### Problem to solve
Some entries follow. Reproduce exactly the lines starting at the one with "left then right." and stopping after the one with "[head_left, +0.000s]".

· · · · · · ·

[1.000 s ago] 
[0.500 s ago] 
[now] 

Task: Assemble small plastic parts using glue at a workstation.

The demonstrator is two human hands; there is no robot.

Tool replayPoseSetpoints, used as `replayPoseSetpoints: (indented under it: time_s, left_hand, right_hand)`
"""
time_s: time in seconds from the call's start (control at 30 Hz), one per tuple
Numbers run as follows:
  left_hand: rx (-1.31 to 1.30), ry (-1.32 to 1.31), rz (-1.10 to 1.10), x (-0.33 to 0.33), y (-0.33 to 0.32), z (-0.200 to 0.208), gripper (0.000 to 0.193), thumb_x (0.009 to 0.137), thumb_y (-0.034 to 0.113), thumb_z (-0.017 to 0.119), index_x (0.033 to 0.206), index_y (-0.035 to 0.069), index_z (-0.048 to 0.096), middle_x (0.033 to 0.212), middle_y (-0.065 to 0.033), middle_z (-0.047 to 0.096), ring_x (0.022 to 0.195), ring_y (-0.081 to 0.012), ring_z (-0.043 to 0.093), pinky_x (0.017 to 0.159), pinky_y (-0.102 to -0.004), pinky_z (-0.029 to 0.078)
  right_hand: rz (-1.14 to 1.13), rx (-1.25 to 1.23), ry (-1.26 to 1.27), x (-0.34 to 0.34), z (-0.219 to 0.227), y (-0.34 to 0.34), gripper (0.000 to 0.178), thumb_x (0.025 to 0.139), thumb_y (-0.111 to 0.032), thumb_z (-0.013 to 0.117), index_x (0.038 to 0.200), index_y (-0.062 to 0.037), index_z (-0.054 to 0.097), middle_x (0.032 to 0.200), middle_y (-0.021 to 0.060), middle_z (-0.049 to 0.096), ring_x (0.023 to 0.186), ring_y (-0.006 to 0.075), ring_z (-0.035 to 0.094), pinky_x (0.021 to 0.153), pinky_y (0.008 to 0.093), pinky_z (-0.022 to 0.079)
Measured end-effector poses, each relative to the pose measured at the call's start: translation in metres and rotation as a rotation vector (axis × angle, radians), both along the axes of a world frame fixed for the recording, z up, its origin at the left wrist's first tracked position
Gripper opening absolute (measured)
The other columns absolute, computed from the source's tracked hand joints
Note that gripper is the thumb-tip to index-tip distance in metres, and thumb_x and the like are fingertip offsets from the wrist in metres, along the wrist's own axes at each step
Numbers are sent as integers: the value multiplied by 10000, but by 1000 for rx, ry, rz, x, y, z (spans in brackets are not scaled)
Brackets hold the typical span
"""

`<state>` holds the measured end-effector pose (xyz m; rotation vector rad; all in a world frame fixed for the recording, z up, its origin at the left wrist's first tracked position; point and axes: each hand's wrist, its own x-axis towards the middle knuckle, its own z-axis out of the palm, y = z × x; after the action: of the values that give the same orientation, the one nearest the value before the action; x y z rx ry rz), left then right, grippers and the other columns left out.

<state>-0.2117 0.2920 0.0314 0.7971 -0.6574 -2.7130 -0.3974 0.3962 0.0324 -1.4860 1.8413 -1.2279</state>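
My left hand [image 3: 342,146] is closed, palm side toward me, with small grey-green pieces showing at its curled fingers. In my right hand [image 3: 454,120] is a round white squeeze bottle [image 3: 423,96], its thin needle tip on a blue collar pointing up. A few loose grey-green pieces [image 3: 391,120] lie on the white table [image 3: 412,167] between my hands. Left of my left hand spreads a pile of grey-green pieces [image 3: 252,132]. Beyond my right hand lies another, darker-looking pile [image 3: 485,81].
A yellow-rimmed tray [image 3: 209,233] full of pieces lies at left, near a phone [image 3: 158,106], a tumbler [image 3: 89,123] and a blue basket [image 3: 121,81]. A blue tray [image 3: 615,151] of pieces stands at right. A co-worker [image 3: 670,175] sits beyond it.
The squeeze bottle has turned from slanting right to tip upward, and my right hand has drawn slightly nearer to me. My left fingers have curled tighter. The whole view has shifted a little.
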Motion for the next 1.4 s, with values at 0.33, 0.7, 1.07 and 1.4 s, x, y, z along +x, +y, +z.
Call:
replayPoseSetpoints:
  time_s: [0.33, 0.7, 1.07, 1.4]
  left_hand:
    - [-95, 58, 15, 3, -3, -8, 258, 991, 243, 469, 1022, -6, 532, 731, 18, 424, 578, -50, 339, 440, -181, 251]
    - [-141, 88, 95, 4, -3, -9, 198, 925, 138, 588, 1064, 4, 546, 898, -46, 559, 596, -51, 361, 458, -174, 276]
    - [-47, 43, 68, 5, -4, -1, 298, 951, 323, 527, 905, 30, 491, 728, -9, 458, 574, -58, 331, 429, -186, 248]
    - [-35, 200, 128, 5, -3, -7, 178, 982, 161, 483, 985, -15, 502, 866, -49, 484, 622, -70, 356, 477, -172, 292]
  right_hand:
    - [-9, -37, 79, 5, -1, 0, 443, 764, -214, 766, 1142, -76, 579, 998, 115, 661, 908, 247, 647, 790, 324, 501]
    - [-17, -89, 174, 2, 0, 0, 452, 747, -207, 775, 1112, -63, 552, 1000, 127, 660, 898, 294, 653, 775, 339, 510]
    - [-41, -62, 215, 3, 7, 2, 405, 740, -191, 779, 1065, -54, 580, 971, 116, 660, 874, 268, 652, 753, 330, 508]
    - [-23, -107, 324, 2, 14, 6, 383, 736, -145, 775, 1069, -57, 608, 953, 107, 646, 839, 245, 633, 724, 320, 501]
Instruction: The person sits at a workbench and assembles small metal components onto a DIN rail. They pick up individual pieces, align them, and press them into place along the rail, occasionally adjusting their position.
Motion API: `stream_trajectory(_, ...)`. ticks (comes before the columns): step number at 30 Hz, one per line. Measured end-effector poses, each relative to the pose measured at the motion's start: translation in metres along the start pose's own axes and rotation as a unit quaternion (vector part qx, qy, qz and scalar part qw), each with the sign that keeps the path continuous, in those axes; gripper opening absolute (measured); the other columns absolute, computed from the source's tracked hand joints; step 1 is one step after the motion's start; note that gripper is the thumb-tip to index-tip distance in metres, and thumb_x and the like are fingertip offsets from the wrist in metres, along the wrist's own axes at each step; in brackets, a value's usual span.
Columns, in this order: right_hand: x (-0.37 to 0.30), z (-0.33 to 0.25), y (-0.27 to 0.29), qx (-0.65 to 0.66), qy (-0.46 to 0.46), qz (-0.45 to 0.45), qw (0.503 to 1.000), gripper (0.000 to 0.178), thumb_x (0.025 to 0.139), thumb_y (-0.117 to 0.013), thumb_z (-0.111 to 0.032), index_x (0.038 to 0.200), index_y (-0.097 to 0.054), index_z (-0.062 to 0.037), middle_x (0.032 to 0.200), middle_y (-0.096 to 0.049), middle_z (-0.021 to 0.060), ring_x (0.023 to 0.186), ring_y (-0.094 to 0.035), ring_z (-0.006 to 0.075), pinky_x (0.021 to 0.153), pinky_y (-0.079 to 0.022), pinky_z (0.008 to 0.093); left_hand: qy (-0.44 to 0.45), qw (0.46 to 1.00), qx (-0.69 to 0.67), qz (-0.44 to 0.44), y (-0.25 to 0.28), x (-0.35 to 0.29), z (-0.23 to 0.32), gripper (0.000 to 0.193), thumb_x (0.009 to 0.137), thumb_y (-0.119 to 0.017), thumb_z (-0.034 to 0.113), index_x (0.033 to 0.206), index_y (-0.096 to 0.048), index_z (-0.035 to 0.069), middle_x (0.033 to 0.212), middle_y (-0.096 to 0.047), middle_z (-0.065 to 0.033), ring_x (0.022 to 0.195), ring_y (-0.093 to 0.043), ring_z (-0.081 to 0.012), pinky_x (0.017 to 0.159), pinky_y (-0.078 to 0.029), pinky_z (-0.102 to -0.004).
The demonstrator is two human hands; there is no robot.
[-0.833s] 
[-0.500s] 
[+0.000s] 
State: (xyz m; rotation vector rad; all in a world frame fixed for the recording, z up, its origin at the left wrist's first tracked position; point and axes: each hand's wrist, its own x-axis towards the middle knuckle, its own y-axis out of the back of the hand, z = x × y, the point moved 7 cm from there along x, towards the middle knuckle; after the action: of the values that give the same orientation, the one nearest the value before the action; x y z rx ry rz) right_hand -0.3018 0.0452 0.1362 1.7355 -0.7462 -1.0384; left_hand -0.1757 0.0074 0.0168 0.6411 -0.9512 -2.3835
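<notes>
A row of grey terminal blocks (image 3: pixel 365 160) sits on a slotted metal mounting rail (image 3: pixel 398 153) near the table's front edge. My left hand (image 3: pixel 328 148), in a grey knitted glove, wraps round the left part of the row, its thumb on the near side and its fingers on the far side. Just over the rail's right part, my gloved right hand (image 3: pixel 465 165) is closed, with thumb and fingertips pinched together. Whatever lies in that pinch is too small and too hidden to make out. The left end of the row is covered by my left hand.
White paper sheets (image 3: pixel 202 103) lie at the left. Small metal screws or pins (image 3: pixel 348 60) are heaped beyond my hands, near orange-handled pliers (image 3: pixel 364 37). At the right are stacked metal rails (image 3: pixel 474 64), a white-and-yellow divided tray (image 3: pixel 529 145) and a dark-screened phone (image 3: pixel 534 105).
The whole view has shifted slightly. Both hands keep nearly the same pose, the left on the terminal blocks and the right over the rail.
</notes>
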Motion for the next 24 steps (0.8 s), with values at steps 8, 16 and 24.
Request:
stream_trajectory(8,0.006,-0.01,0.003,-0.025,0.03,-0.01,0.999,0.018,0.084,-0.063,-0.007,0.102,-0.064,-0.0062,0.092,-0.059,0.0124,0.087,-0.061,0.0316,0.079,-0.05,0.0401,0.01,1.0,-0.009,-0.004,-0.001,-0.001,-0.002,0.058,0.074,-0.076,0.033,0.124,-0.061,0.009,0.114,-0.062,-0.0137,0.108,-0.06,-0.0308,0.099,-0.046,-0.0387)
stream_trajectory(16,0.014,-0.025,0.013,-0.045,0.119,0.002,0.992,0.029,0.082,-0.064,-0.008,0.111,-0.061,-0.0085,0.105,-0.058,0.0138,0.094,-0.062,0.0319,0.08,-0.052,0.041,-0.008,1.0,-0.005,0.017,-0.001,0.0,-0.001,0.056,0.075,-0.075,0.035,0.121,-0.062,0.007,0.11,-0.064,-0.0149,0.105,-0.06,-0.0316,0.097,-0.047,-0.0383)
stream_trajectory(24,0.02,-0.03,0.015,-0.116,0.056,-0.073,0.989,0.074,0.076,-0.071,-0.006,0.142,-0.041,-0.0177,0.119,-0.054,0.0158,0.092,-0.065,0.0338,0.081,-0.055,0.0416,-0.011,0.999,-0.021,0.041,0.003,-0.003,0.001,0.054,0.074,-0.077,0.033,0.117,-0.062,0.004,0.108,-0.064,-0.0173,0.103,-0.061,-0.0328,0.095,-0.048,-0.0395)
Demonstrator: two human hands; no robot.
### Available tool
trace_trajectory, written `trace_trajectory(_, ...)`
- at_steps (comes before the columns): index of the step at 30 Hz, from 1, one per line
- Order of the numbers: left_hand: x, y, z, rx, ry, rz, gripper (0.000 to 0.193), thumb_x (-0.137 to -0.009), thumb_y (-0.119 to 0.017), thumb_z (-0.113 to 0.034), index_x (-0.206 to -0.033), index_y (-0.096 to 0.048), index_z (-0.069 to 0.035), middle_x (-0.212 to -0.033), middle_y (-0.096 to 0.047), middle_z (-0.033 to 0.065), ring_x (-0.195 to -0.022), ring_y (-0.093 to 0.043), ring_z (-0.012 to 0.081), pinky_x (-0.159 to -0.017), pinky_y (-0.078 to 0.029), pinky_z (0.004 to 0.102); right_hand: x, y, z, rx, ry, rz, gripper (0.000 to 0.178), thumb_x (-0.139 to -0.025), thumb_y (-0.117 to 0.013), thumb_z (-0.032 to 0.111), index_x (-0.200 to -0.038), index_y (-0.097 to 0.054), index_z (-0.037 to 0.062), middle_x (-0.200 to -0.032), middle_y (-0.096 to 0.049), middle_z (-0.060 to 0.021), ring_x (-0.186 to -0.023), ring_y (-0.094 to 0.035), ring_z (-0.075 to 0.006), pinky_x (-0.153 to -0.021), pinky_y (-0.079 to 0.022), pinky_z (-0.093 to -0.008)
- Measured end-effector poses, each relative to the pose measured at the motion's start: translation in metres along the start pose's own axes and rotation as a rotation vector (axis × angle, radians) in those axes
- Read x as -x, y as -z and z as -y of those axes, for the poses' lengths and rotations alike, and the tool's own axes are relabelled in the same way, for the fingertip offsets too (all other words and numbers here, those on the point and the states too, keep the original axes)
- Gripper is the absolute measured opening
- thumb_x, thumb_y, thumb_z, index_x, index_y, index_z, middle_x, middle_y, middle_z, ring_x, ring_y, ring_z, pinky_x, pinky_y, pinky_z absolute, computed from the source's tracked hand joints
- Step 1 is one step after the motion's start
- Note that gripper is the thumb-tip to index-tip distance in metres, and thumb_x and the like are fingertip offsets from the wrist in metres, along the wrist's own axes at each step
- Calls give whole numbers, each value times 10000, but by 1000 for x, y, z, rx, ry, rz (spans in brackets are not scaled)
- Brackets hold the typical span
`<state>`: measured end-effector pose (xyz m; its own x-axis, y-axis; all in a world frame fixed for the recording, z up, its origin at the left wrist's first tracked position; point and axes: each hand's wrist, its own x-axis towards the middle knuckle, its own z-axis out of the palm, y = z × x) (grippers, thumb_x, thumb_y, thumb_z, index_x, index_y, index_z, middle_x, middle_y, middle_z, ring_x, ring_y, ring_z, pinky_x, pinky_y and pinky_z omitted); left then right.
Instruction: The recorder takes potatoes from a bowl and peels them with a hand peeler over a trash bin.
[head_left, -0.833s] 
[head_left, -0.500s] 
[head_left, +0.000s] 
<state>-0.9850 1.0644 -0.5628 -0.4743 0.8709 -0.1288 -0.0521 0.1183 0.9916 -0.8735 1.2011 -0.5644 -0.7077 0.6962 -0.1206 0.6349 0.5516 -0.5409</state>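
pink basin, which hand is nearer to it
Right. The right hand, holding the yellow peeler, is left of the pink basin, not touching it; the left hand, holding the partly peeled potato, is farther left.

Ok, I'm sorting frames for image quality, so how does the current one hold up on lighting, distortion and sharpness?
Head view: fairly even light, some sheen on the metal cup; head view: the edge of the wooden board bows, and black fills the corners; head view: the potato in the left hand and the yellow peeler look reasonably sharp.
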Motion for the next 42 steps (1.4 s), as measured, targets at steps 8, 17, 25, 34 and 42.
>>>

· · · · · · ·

### Exercise response
`<state>`: measured end-effector pose (xyz m; its own x-axis, y-axis; all in a world frame fixed for the recording, z up, its origin at the left wrist's first tracked position; point and axes: each hand's wrist, its own x-axis towards the middle knuckle, its own z-axis out of the palm, y = z × x) (grippers, thumb_x, thumb_y, thumb_z, index_x, index_y, index_z, middle_x, middle_y, middle_z, ring_x, ring_y, ring_z, pinky_x, pinky_y and pinky_z omitted); left then right.
Instruction: The recorder takes potatoes from a bowl and peels them with a hand peeler over a trash bin.
[head_left, -0.833s] 
[head_left, -0.500s] 
[head_left, +0.000s] 

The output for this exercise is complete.